TASK DESCRIPTION:
Once the lines below holding the string "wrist" are counted, give that number alone.

DATASET EXCERPT:
+---+

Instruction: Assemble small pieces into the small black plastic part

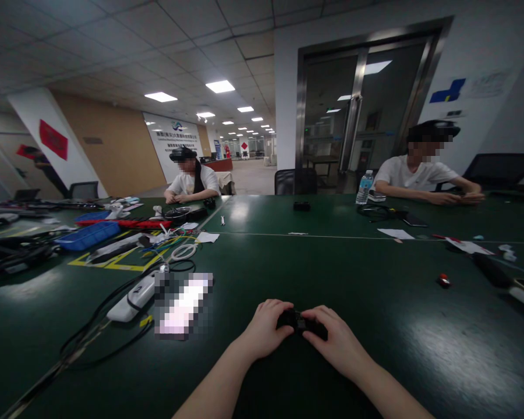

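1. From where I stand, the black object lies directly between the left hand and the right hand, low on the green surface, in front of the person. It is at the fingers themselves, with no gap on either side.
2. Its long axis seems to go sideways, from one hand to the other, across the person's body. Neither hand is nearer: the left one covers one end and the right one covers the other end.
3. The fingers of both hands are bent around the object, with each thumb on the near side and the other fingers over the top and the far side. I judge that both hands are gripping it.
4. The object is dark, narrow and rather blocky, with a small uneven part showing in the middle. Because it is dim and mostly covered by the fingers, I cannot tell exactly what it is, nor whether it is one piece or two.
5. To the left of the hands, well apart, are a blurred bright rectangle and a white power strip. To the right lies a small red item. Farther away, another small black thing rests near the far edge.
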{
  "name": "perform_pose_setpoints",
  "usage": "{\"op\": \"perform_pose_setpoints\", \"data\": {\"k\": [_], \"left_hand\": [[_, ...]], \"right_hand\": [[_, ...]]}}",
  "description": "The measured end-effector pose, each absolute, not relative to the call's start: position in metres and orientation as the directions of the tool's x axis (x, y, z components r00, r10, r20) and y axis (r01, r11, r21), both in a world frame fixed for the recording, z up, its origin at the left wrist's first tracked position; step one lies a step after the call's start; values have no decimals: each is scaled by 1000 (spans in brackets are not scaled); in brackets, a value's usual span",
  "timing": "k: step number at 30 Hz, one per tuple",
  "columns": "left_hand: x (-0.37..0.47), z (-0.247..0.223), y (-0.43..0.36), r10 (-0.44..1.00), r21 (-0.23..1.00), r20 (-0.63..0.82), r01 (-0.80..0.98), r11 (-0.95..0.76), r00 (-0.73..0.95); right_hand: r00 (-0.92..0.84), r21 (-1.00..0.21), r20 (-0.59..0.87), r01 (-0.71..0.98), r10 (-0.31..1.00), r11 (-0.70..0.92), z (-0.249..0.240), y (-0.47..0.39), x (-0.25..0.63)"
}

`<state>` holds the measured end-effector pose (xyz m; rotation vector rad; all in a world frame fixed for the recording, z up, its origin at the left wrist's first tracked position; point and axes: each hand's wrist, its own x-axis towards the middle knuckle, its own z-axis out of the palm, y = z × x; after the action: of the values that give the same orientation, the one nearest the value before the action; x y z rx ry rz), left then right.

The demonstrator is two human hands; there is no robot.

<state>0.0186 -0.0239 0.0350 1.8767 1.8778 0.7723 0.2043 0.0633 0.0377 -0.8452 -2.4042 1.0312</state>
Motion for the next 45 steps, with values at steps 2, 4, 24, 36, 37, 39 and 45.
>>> {"op": "perform_pose_setpoints", "data": {"k": [2, 4, 24, 36, 37, 39, 45], "left_hand": [[19, 35, -24, 993, 625, 113, 780, -34, -47], [19, 34, -24, 992, 630, 114, 776, -28, -57], [21, 40, -23, 996, 624, 67, 781, 5, -59], [17, 31, -24, 994, 625, 98, 780, -19, -54], [17, 31, -24, 994, 628, 99, 778, -22, -52], [16, 29, -24, 993, 635, 108, 772, -25, -57], [16, 28, -24, 992, 647, 88, 762, 12, -90]], "right_hand": [[-742, -752, 103, 378, 662, 541, 36, 64, 204], [-740, -754, 106, 376, 664, 539, 34, 65, 205], [-718, -714, 23, 475, 696, 514, 30, 68, 206], [-730, -720, 23, 462, 683, 518, 31, 68, 205], [-732, -719, 25, 460, 681, 521, 31, 68, 205], [-731, -719, 18, 465, 683, 517, 31, 68, 206], [-727, -723, 10, 469, 687, 507, 34, 67, 205]]}}
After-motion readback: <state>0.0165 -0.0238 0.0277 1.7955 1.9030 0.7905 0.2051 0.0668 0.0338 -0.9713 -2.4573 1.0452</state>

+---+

EXERCISE SOLUTION:
2